I laugh again, letting out a throaty chuckle this time. I know Reenie feeds on these types of situations during the festival.
I can see the Maybes in full swing again, slow dancing under the gazebo rediscovering each other, then storming off in opposite directions not thirty seconds later. I also heard that purple haired punk guy accidentally stepped on Lucy’s cowgirl hat when they attempted their challenge at the hardware store. Rumor has it they have dropped out completely because of that.
Peaches trots along the edge of the square, tail flicking as faithfully as a metronome, clearly torn about which drama to follow. Eventually, she gives up and heads toward the diner instead. Smart dog.
I lean back against the post for a second, soaking in the absurdity of it all. This town. This festival. It’s like living in a Hallmark card: overly cheerful, a little frayed at the edges, and somehow lovably sappier with each passing year. There’s something oddly comforting about the way it all spins together, though. The kind of over-the-top sweetness and hometown energy you only get when people care too much about things that don’t make sense on paper.
And here I am, the fake boyfriend to a woman who’s somehow taken up way more space in my thoughts than I planned. I catch myself wondering what it would be like if she were here: basket in hand or some wildflowers she just picked, cracking a joke, sitting nearby as though the two of us as a couple are part of this town’s long-running history.
It makes no sense, really, this wishful thinking of mine.This week is a temporary arrangement that may seem sweet and charming, but it’s dangerous, if I let myself get too close to the edge of believing it. I’m just about to pack up for the day when footsteps crunch the gravel behind me.

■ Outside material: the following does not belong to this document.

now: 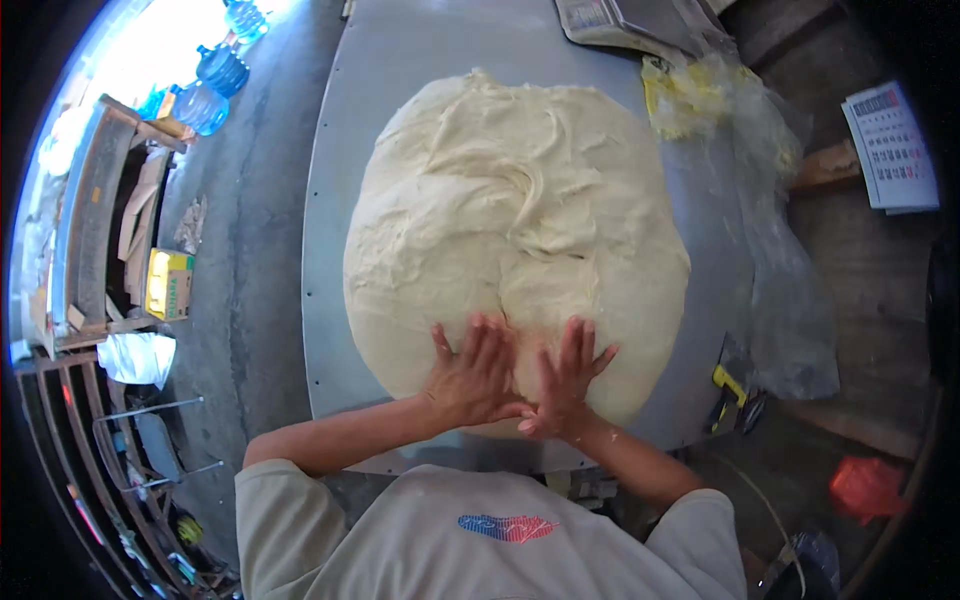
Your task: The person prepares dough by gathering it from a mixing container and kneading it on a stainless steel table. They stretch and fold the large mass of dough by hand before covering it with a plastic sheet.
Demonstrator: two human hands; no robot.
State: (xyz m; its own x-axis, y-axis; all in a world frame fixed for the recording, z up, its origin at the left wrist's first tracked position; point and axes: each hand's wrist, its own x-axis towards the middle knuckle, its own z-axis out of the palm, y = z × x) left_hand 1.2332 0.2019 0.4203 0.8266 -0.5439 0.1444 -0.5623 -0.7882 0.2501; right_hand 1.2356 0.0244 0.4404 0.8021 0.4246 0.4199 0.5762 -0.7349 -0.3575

“Hey, fake-boyfriend-slash-handyman-carpenter,” comes a voice that makes something break loose and burrow down into my chest before I even turn around.
Maisie Quinn.
I spin to see her with a basket in hand.
My daydream come to life. Her curls have fallen loose from whatever held them up earlier, and she’s wearing a yellow wrap dress that makes her shine as bright as an afternoon sunbeam.
I sit back against the porch railing and arc a questioning look at her. “What’s this? Food for my heart before you bring up an after-the-fact fake dating prenup agreement?” My tone is light, but the words carry more weight than I intend.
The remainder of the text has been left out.